Five more questions before you graduate: Nivedita Shankar

Nivedita Shankar

Taking advantage of the incredible global connections between ANU and global universities was undoubtedly one of the biggest drawcards to ANU Law.

Why did you decide to study law?

I decided to study law because I wanted to combine my finance degree with something that would allow me to improve my critical thinking and problem-solving skills. The degree allowed me to develop a more nuanced way of understanding society in a creative and reasoned way. The degree also opens many doors and has improved my written and oral communication skills.

What was the best thing about your time at ANU College of Law?

My favourite thing about my time at the ANU College of Law was the opportunities that were offered to me. Through the college, I undertook an exchange semester which was extremely rewarding on both an academic and personal level. My exchange semester in Dublin, allowed me to not only observe the social differences between both countries, but also ensured I was able to apply my theoretical knowledge in a practical manner.

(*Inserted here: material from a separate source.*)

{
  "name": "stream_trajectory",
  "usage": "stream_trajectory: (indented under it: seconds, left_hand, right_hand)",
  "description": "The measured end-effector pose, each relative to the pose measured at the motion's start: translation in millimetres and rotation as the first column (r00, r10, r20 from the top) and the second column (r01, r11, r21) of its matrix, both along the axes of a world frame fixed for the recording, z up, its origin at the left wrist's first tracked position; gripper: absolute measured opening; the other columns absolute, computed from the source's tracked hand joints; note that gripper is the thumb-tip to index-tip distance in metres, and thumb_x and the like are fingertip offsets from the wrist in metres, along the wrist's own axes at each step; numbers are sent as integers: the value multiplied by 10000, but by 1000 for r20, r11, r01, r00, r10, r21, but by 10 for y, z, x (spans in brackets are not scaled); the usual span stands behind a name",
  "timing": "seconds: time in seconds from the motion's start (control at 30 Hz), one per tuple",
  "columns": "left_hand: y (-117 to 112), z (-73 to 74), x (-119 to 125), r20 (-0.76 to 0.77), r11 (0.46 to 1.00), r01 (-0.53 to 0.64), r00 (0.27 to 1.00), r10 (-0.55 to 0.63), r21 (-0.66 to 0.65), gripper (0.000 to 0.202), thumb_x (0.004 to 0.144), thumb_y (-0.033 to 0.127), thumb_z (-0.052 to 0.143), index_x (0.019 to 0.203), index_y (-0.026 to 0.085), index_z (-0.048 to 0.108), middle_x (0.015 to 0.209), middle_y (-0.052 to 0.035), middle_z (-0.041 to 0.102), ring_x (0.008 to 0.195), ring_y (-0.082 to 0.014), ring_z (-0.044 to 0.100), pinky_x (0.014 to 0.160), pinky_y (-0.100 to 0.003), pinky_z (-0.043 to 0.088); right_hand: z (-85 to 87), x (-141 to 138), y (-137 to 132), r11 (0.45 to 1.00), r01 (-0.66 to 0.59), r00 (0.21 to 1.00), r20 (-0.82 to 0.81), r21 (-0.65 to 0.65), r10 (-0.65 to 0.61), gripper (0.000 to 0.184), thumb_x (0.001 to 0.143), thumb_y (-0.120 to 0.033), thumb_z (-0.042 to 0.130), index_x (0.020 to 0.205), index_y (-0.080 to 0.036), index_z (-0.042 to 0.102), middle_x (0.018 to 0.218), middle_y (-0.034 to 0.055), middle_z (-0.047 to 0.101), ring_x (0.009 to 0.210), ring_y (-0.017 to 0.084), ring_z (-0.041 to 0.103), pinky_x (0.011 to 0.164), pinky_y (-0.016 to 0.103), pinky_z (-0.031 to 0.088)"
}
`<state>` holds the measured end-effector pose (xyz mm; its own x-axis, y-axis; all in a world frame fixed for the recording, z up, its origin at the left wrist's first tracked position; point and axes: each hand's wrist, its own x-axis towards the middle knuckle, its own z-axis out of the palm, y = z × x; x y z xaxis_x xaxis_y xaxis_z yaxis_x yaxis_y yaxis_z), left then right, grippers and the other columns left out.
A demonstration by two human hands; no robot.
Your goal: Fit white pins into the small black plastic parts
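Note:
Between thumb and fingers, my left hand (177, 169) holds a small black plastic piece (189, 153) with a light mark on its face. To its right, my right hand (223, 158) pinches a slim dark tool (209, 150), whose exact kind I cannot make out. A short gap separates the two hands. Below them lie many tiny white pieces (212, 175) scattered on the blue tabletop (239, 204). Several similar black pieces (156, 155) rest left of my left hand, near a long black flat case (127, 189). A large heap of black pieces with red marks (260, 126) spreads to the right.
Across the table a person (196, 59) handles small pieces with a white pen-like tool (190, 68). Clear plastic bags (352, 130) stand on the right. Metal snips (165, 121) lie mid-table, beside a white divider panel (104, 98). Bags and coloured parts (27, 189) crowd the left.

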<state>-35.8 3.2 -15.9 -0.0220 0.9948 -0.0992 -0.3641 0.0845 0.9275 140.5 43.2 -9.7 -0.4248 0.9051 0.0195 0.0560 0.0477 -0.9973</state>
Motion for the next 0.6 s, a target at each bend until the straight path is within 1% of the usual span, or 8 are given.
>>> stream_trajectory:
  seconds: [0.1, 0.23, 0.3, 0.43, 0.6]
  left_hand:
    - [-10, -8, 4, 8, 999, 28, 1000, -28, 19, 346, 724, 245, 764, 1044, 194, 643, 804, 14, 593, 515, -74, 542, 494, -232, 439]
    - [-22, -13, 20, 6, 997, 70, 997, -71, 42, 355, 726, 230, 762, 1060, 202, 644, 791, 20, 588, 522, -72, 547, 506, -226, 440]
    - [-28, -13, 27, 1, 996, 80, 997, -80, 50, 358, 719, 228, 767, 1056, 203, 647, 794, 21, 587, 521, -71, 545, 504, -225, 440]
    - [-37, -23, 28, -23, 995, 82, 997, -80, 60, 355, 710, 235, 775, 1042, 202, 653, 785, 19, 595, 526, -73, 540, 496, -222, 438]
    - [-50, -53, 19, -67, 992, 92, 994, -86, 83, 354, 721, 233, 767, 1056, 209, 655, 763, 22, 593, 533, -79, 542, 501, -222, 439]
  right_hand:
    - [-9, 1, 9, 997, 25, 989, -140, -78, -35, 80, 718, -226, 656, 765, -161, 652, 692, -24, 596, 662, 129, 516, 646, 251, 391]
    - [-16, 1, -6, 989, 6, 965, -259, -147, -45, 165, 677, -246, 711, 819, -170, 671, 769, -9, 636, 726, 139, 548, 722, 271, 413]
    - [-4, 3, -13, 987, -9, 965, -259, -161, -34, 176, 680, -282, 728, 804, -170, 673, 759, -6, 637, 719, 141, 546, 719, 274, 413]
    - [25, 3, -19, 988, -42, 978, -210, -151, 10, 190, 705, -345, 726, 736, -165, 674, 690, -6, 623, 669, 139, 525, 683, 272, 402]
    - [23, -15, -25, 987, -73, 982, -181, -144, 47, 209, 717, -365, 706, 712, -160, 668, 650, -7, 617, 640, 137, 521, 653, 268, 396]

Taking advantage of the incredible global connections between ANU and global universities was undoubtedly one of the biggest drawcards to ANU Law.

What would you say to someone who is thinking about studying law?

I would tell someone who is considering a law degree that there really isn’t anything to lose. It is really not as overwhelming as it seems and there is such a big cohort so you will definitely have support every step of the way. The possibilities from a law degree are endless and the skills gained are useful, even if you decide not to pursue a career in law.

What was your most memorable lesson/piece of research from your degree?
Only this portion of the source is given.